The music soared again and stopped. The musicians riffled through the pages of their scores. One of the singers — tubby, balding, wearing a too-tight red sweater — stood up and sat down again. There was laughter. Nick sat in silence, brooding, one foot up against the woodwork.

“It’s so beautiful in here,” said Miranda. The brass-mounted candles — which were electric but looked real — cast a golden glow against the honeyed wood of the choir stalls. “I’ve never been in so many medieval buildings before. All this carving must have taken them years.”

“Originally,” said Nick. “But everything you can see in here, in the Quire, is a replica.”

“What do you mean?”

“There was a fire in here, in 1829. Brought down the roof of the Minster, destroyed the organ. Most of the woodwork in here burned as well. They did their best to copy the medieval work, but it’s all nineteenth century.”

“That’s a shame,” she said, disappointed.

Nick shrugged.

“Doesn’t matter much one way or the other,” he said. “People build temples, or churches, or forts, and other people come and sweep them away. The Vikings had a palace where King’s Square sits today — that’s
why
it’s called King’s Square. No trace of it now. One day there’ll be no trace of this place. It doesn’t mean anything anymore.”

“It must, to some people.”

“This isn’t a very religious country, in case you hadn’t noticed. This place,” Nick said, with a dismissive wave, “is all about tradition and prestige and empty rituals. Dressing up and incantations. People come here to take pictures, and they don’t even do that so much anymore, now it costs eight pounds to get in.”

“You
pay eight pounds every time you come here?” Miranda whispered. “Every day?”
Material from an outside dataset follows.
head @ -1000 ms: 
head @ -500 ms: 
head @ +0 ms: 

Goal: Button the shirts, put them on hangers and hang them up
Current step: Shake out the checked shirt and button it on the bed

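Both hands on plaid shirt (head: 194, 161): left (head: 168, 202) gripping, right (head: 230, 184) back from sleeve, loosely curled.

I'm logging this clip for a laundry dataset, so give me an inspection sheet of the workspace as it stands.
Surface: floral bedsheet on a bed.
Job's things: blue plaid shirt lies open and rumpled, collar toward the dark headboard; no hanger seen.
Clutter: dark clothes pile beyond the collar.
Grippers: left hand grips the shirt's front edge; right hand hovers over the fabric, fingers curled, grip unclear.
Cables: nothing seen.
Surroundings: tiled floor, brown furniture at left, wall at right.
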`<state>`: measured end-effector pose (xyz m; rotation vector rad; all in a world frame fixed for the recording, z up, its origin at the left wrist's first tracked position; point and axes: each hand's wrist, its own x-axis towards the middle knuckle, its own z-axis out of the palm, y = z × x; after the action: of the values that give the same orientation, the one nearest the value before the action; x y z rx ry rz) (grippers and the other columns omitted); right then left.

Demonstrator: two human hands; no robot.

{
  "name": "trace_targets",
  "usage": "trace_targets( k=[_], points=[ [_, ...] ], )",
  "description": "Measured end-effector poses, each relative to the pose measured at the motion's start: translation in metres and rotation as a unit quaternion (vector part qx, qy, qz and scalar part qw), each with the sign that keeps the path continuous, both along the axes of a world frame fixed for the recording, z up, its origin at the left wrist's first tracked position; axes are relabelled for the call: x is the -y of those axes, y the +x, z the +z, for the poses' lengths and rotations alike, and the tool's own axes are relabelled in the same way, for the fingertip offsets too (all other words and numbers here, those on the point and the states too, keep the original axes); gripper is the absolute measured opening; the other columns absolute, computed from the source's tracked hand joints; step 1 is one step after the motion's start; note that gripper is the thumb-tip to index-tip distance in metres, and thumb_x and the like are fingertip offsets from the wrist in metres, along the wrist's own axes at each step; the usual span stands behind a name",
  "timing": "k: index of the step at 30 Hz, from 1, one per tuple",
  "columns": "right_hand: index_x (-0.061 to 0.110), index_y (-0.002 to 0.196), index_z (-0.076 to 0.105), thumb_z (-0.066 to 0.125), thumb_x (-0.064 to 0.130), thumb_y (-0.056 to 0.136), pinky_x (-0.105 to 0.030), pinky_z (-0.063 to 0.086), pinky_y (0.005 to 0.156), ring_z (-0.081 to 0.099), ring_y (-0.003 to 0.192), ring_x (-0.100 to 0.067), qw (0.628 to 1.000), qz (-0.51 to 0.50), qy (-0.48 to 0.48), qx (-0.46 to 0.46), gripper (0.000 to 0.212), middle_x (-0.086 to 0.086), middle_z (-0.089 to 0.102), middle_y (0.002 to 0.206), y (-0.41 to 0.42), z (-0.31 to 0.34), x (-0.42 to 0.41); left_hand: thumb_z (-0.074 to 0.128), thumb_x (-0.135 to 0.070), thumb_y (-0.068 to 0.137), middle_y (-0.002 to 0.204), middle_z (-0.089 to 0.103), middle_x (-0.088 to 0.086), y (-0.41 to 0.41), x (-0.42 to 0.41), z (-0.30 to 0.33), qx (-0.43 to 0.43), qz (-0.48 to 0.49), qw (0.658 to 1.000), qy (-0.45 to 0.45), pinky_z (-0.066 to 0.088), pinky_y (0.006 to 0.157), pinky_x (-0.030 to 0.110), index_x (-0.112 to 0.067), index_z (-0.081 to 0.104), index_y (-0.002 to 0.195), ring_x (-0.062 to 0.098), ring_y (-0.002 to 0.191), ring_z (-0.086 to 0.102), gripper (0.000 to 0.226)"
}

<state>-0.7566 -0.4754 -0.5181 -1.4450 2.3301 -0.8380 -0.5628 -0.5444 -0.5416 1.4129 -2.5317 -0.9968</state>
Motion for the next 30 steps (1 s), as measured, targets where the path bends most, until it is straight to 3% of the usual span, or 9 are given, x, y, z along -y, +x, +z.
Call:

“Not me,” said Nick, pushing his coat open and slumping back in the seat. The hem of his gray sweater was frayed. “I’m a beadle, remember?”

One of the female singers, a very pretty young woman, stood up, and Peggy was telling the orchestra they were going to run through Dido’s Lament.

“You’ll like this,” Miranda told Nick, though she really had no idea whether he would or not.
She
liked it when her mother played the CD at home. “It’s a very sad and beautiful aria. Dido’s asking everyone to remember her, but to forget her fate.”

“What does that mean?” Nick leaned his head close to hers. They were so close, Miranda thought their foreheads were about to brush.

“I guess it means to remember her as she was when she was alive,” Miranda whispered, “and not the way she died. She’s about to …”

Dido was about to commit suicide, but Miranda felt uneasy about bringing up the subject around Nick.

“That’s not possible, though, is it? Forgetting the way people died.”

Miranda said nothing. She was thinking of Jenna, crushed and lifeless in the car. Like Nick said, it was hard to forget. But she couldn’t keep going over that night again and again in her head — thinking if only they’d left five minutes earlier or later, if only they hadn’t gone at all. If only she’d done something, anything, to save Jenna. Eventually, Miranda’s mother had told her, she’d think more about her friendship with Jenna and less about the way it ended. One day, Miranda thought, that might be possible.

The strings started playing, until Peggy rapped her music stand.

“So — what’s the opera about, then?” Nick asked.

“Um … it’s about a queen named Dido,” said Miranda, trying to shake all the awful thoughts out of her head. “She’s the queen of ancient Carthage. She’s in love with a handsome Trojan prince named Aeneas.”